Panglima TNI Jenderal Gatot Nurmantyo dibantu KPK tengah mengusut kasus dugaan korupsi pengadaan helikopter AW101. Untuk sementara diduga kerugian mencapai Rp 220 miliar.
Polisi Militer menetapkan tiga tersangka. Pertama Masma TNI berinisial FA sebagai pejabat pembuat komitmen, Letkol TNI berinisial WW sebagai pejabat kas, dan SS sebagai staf pejabat kas yang diduga membagikan dana.
Jenderal Gatot Nurmantyo membeberkan awal mula kasus ini. Pertama dia dipanggil oleh Presiden Jokowi terkait kasus pengadaan helikopter Augusta Westland 101 ini. Presiden Jokowi sudah menolak pengadaan AW101 sebagai pesawat kepresidenan, namun kenapa heli ini tetap tiba di Lanud Halim Perdanakusuma.
"Setelah itu presiden bertanya ke saya. Kira-kira kerugian negara berapa bapak panglima? Saya sampaikan ke presiden kira-kira minimal Rp 150 miliar. Presiden menjawab, menurut saya lebih dari Rp 200 miliar, bayangkan panglima sampaikan itu tapi presiden lebih tahu kan malu saya," kata Jenderal Gatot Nurmantyo di KPK, Jumat (26/5).
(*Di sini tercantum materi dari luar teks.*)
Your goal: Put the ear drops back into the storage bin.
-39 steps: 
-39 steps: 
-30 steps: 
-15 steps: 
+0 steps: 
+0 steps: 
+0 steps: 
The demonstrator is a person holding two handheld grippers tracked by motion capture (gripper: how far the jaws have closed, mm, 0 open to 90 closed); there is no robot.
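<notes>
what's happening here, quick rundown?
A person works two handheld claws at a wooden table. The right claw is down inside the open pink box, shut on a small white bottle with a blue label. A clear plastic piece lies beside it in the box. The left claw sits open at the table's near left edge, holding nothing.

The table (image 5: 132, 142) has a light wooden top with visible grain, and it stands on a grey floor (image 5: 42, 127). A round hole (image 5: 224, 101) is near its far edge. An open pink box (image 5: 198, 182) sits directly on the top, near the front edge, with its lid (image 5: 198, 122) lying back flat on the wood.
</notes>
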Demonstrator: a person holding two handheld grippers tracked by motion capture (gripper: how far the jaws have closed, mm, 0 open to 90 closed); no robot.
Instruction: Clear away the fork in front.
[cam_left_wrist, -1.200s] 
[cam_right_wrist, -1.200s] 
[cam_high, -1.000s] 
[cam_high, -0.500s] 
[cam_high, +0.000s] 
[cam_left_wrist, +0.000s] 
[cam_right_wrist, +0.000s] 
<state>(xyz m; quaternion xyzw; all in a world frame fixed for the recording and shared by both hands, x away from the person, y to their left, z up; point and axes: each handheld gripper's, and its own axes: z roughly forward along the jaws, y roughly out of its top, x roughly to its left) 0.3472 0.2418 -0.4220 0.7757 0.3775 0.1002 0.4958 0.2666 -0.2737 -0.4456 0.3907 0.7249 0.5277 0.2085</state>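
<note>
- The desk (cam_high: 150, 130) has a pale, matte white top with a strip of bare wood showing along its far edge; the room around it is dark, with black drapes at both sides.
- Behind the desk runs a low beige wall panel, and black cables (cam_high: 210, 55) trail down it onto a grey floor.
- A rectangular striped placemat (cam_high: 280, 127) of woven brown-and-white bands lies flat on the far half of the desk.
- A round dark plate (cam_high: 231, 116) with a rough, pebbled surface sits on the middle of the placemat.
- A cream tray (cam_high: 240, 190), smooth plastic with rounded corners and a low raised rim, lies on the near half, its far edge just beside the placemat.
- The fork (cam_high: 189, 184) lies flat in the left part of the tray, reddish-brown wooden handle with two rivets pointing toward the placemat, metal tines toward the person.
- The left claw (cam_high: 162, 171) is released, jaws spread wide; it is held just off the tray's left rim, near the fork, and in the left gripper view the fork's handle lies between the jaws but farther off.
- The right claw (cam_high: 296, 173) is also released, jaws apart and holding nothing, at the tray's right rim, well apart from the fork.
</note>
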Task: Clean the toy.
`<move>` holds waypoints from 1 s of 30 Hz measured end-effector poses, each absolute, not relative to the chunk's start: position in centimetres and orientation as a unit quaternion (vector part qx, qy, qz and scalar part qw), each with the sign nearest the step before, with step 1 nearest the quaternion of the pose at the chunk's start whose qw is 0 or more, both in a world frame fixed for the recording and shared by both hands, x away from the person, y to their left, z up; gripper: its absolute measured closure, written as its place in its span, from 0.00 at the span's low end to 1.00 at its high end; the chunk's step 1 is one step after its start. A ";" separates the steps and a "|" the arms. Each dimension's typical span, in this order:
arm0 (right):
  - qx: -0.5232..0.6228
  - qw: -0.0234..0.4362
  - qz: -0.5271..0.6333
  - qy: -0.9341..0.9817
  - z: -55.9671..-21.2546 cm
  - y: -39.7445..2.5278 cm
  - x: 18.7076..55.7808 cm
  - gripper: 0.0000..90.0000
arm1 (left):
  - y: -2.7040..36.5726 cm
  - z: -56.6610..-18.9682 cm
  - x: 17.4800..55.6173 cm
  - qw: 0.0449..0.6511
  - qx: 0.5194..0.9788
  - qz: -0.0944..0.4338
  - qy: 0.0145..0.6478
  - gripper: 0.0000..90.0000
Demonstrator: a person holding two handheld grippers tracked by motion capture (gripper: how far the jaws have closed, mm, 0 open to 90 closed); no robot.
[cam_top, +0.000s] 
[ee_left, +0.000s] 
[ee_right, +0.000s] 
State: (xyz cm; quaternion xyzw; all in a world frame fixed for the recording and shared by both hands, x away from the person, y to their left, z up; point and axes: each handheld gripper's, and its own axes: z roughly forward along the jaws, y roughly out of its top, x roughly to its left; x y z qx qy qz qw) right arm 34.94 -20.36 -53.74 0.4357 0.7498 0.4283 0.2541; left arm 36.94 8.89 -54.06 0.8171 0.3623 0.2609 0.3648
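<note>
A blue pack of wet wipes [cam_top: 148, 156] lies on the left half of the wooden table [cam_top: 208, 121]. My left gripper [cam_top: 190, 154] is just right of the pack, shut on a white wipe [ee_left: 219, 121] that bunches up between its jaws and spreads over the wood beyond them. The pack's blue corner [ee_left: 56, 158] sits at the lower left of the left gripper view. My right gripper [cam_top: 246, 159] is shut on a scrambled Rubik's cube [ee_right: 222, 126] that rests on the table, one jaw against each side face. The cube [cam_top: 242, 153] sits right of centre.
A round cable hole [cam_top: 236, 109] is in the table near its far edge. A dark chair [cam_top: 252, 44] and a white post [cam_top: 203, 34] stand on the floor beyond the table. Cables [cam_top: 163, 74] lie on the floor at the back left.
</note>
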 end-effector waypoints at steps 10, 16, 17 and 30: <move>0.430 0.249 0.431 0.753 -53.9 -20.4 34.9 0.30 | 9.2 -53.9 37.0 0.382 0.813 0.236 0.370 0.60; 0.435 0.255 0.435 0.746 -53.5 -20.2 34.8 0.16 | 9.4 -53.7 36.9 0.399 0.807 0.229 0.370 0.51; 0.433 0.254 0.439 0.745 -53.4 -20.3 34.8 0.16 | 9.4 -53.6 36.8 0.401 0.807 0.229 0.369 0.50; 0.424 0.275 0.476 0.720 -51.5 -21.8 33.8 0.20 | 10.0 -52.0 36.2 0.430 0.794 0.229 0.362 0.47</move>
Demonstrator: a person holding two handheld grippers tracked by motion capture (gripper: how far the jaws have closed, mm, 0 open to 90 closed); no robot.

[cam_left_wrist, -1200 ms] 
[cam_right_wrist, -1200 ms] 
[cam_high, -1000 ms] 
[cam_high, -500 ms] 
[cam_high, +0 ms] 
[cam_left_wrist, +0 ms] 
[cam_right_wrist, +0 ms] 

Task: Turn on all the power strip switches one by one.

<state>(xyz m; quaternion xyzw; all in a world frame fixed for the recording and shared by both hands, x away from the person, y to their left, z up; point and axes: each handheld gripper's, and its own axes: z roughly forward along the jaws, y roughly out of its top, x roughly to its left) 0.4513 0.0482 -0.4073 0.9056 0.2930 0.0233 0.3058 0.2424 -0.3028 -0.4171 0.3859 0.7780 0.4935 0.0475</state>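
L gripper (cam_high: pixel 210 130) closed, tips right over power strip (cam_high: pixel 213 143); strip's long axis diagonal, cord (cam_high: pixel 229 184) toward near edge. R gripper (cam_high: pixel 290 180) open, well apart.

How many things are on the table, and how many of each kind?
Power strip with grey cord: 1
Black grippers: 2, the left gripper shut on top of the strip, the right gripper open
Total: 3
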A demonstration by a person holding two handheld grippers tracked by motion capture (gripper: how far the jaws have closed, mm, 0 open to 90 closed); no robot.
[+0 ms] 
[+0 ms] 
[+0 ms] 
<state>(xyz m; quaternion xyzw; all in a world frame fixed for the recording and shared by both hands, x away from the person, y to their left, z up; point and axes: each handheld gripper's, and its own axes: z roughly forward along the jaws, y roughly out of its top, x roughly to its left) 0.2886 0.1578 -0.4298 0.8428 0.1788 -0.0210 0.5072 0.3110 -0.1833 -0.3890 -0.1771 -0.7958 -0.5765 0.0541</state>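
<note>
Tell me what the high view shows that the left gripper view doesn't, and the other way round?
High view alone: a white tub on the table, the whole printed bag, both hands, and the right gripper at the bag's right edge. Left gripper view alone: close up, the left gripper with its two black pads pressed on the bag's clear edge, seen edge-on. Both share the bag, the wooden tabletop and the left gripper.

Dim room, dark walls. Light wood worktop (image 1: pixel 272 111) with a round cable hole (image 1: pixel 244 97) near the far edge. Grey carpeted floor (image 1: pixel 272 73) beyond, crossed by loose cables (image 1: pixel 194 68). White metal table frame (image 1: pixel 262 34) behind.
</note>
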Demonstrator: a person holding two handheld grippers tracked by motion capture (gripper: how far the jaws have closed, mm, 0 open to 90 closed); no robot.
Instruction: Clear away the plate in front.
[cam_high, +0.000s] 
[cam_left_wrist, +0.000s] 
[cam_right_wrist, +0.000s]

Gatot segera mengusutnya. Kepala Staf TNI AU yang baru, Marsekal Hadi Tjahjanto juga langsung diminta mengusut kasus yang jadi perhatian publik ini.
"Dengan bekerja cepat maka pada 24 Feb 2017, KASAU mengirimkan hasil investigasi. Dari hasil investigasi KASAU semakin jelas, ada pelaku-pelaku korupsi dan konspirasi," kata Gatot.
Dari laporan tersebut Gatot dan Hadi bergerak menggandeng KPK, BPK dan PPATK. Untuk mengelabui para tersangka, TNI juga sampai menyebut pengadaan helikopter tak bermasalah. Padahal ini disengaja oleh Gatot.
"Ini sebenarnya teknik untuk mengelabuhi para calon tersangkanya sehingga mereka enjoy. Ah tidak ada masalah," beber Gatot.
POM TNI dibantu KPK terus bergerak. Mereka menggeledah empat lokasi yakni PT Diratama Jaya Mandiri, rumah saksi di Bogor, rumah saksi di Sentul, dan sebuah kantor di Bidakara.
Selain itu, masih dalam rangkaian penyidikan pihaknya juga telah memblokir PT Diratama Jaya Mandiri sebesar Rp 139 miliar. Gatot menegaskan akan mengusut tuntas kasus ini.
"TNI meningkatkan penyelidikan ke penyidikan. TNI sudah dapat informasi awal bahwa minimal ada penyimpangan mark up sekitar Rp 220 Miliar," tegas Gatot.